◆ **Instructions for the task**: In the data below, begin at the line with "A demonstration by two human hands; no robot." and stop after the line with "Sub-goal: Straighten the"; output those lines exactly and no pictures.

Stored data entries
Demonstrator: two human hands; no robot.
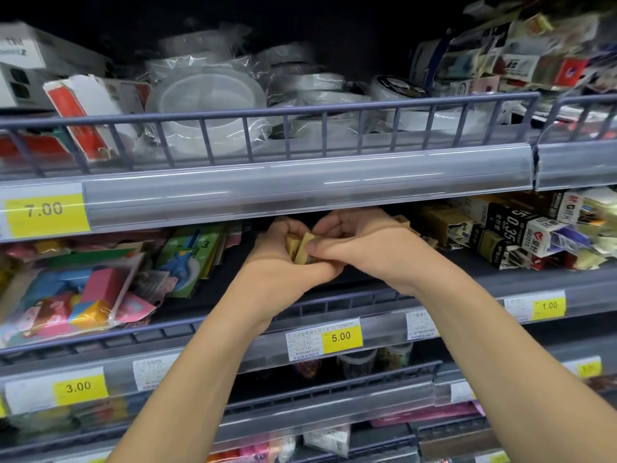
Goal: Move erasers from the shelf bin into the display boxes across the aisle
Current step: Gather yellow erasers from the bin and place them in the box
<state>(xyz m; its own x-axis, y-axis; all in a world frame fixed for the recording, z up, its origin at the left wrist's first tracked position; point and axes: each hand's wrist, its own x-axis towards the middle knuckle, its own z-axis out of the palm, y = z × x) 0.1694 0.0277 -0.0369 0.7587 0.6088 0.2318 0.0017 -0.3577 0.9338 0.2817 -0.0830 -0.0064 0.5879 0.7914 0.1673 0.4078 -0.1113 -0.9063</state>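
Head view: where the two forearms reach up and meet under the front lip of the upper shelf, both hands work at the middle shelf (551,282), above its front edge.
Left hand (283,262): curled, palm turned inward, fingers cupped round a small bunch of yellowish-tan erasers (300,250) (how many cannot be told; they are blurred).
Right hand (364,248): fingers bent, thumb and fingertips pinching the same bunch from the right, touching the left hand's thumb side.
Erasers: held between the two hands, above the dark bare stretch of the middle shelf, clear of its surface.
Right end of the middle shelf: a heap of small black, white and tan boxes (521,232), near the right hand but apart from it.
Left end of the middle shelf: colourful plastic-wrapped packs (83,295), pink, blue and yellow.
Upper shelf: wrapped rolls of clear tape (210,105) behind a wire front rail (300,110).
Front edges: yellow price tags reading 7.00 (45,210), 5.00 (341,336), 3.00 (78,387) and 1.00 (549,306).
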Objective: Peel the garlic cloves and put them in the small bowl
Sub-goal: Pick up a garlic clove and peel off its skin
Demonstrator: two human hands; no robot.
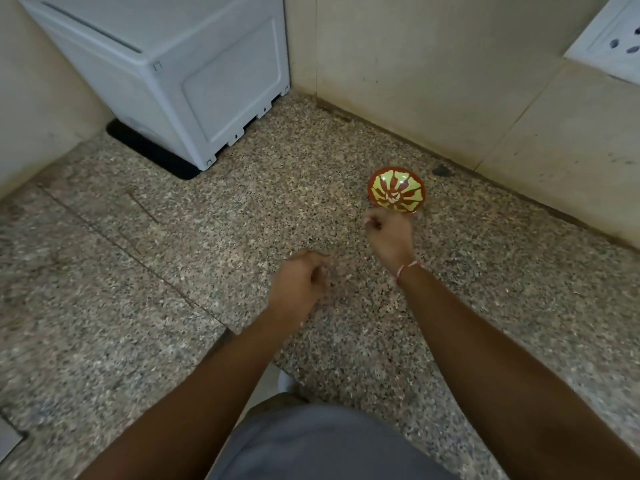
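Note:
The small bowl (378,184), red with a yellow-green leaf pattern, stands on the speckled stone counter (242,209) near the back wall. A small pale piece (393,199) lies in its middle; I cannot tell if it is garlic. My right hand (389,235), with a red-white thread at the wrist, hovers just in front of the bowl's near rim with its fingers curled shut. My left hand (299,289) is lower and to the left, over the counter, also curled into a loose fist. Nothing shows in either hand, and the insides of both fists are hidden.
A white plastic appliance (166,81) stands on a black mat (152,154) in the back left corner. Beige tiled walls (450,81) close the back and right. A white wall socket (616,39) is at the top right. A small dark lump (442,170) lies behind the bowl.

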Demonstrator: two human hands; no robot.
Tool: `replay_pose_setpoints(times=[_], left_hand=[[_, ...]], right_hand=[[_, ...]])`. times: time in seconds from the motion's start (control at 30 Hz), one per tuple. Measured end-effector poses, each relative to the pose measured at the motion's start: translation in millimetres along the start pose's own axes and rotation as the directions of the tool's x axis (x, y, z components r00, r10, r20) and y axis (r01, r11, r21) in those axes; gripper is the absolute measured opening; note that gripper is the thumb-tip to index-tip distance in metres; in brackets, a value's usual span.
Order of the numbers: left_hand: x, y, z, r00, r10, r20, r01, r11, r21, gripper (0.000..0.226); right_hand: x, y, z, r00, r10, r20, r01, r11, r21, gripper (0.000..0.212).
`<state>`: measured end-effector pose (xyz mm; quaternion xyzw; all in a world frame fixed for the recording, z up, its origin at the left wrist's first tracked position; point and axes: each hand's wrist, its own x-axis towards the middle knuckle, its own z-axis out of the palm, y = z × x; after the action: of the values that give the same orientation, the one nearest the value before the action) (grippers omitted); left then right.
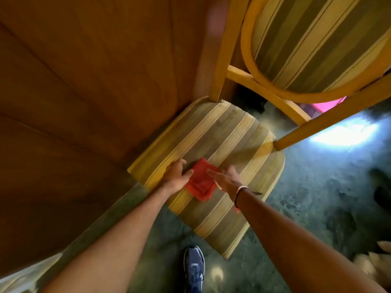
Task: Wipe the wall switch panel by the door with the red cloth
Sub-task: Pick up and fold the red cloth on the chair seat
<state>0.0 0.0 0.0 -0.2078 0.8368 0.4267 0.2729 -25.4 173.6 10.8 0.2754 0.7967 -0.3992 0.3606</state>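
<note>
Red cloth [201, 180], olive-and-yellow striped chair seat [222, 134], navy shoe [193, 267].

The red cloth [201, 181] looks soft and matt on the chair seat [222, 144], which is striped woven fabric. The chair frame [224, 49] is smooth varnished wood, the door [84, 81] satiny wood, the floor [317, 187] mottled and slightly glossy.
</note>
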Motion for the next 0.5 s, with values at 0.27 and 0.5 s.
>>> replay_pose_setpoints(times=[0.27,0.5], left_hand=[[7,-7,26,0.995,-0.096,0.013,0.097,0.980,-0.173,0.033],[-41,24,-48,0.983,0.076,-0.164,-0.121,0.952,-0.281,0.026]], right_hand=[[6,13,17,0.999,0.029,0.016,-0.033,0.923,0.384,0.018],[-57,-45,3,0.961,-0.278,-0.015,0.251,0.840,0.481,0.038]])
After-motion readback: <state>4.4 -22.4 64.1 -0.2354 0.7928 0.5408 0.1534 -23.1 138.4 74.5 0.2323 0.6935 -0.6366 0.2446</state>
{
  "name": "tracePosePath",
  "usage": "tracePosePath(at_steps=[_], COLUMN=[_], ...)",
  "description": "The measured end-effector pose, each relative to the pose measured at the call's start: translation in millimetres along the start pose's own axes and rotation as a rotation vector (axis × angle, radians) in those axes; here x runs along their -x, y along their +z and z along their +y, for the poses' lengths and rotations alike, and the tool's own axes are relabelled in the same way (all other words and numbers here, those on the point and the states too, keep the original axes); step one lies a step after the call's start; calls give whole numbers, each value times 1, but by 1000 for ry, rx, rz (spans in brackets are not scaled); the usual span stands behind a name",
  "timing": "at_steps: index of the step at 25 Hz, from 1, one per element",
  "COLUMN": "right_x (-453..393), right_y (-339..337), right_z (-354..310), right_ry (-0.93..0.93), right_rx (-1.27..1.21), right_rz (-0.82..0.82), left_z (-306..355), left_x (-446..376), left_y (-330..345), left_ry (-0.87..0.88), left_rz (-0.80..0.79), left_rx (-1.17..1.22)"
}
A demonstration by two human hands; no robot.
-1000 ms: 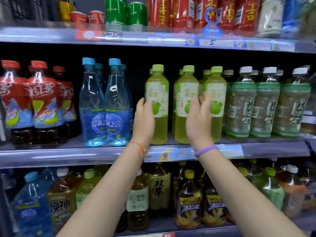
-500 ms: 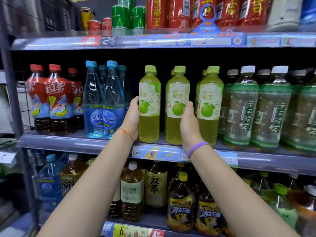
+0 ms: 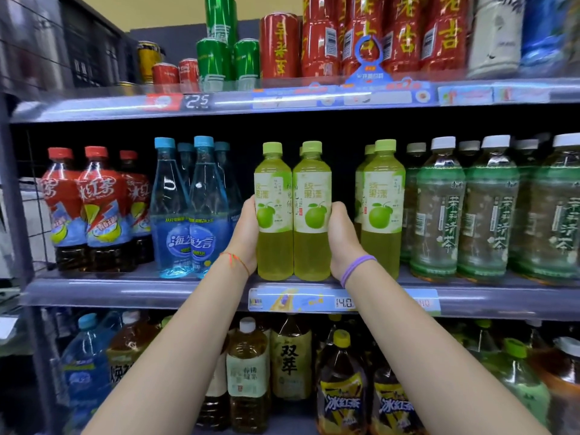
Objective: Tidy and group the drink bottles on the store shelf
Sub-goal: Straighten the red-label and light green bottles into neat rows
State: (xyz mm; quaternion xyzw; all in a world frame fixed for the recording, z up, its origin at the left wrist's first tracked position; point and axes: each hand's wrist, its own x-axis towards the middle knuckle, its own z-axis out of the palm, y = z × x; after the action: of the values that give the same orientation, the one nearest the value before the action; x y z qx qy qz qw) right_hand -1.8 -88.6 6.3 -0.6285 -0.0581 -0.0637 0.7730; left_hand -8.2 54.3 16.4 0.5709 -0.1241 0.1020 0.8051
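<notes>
Two green apple-drink bottles (image 3: 293, 211) on the middle shelf (image 3: 157, 290) are pressed together, label-forward, between the left hand (image 3: 246, 237) and right hand (image 3: 342, 240), each curled round one, presumably so the gap beside the third bottle (image 3: 383, 208) can be closed.

You've got two hands up: left hand (image 3: 244, 237), right hand (image 3: 343, 243). Middle shelf (image 3: 125, 291), front row: three red-capped iced tea bottles (image 3: 100, 208), two blue water bottles (image 3: 204, 208), three green-apple drink bottles (image 3: 310, 211), three white-capped jasmine tea bottles (image 3: 439, 208); more sit behind, uncountable. Three shelves in view.
</notes>
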Motion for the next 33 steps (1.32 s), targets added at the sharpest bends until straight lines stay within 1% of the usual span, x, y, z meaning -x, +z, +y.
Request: tracePosePath(at_steps=[5,9,13,16,18,19,20,21,22,24,25,26,27,28,29,30,31,33], right_x=[-10,-14,-11,-11,-9,-4,2,9,16,33,39,42,41,38,34,29,26,22], right_y=[3,8,14,12,10,10,11,11,10,2,-8,-19,-28,-43,-56,-64,-71,-80], right_z=[0,6,8,7,7,5,4,3,1,-9,-15,-21,-24,-23,-21,-17,-13,-6], right_ry=[-13,-8,-7,-7,6,-8,-63,-173,-348,-781,-984,-1144,-1218,-1205,-1114,-968,-820,-598], right_rx=[-57,-38,-74,-71,-63,-36,22,111,214,386,458,506,531,533,523,492,442,316], right_rz=[-4,-13,1,39,17,4,6,21,55,156,246,339,413,464,478,446,379,254], left_z=[1,3,3,1,1,1,-1,-1,-3,-4,-5,-5,-7,-14,-22,-25,-33,-42], left_x=[-1,1,4,0,1,5,10,16,21,37,40,42,44,45,45,52,54,51], left_y=[-6,-6,-9,-11,-13,-12,-9,-4,3,19,28,38,44,57,72,87,102,129], left_ry=[-12,8,10,7,-8,-15,3,68,193,554,733,910,1076,1206,1268,1223,1066,594], left_rz=[-52,-136,-144,-74,42,102,175,256,340,458,476,482,470,432,342,235,131,-39], left_rx=[50,80,77,54,65,52,3,-86,-214,-546,-705,-859,-987,-1041,-1006,-896,-748,-488])
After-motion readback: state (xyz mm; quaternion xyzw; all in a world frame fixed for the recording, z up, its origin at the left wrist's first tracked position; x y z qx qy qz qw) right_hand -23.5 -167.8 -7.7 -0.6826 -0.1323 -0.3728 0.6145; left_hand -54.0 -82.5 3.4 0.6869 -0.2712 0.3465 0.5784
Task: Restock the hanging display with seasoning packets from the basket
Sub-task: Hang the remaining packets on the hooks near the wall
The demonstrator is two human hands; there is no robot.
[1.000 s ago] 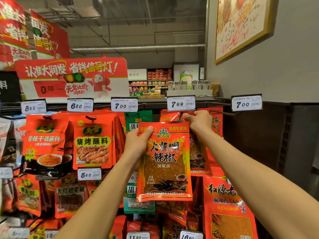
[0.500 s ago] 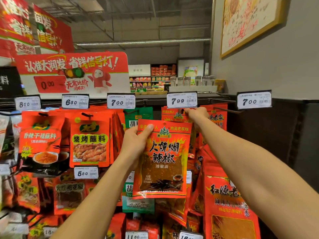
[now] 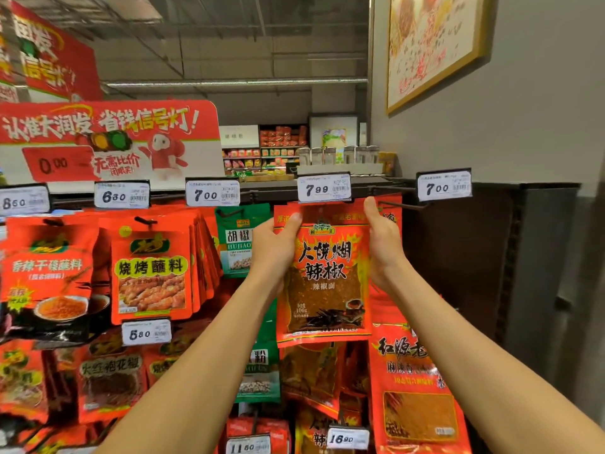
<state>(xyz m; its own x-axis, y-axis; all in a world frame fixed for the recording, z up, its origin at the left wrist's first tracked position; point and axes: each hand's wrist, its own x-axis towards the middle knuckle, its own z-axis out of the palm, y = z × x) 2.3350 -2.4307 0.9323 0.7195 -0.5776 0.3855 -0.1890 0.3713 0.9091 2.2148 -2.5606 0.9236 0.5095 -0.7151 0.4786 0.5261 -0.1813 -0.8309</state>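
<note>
Grey wall runs up the right side of this shop aisle, carrying a gold-framed picture, and bare ceiling pipes cross overhead. Beneath them a hanging display of metal pegs stretches across, each peg fronted by a white price tag; the one reading 7.99 sits directly above the person's hands. On the left a big red and white promotional sign stands over rows of glossy red seasoning packets, with a green pepper packet hung between them and the middle column. Far behind, shelves of packaged goods and a row of glass jars are visible.

Both hands clamp one red chilli-powder packet with black lettering, holding it upright against the display just under the 7.99 tag. The left hand grips its left edge, thumb across the front; the right hand grips its right edge, fingers hidden behind. Whether its top hole is on the peg cannot be told.
</note>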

◆ **Solved problem**:
A demonstration by two human hands; no robot.
-1000 ms: 
-500 ms: 
+0 ms: 
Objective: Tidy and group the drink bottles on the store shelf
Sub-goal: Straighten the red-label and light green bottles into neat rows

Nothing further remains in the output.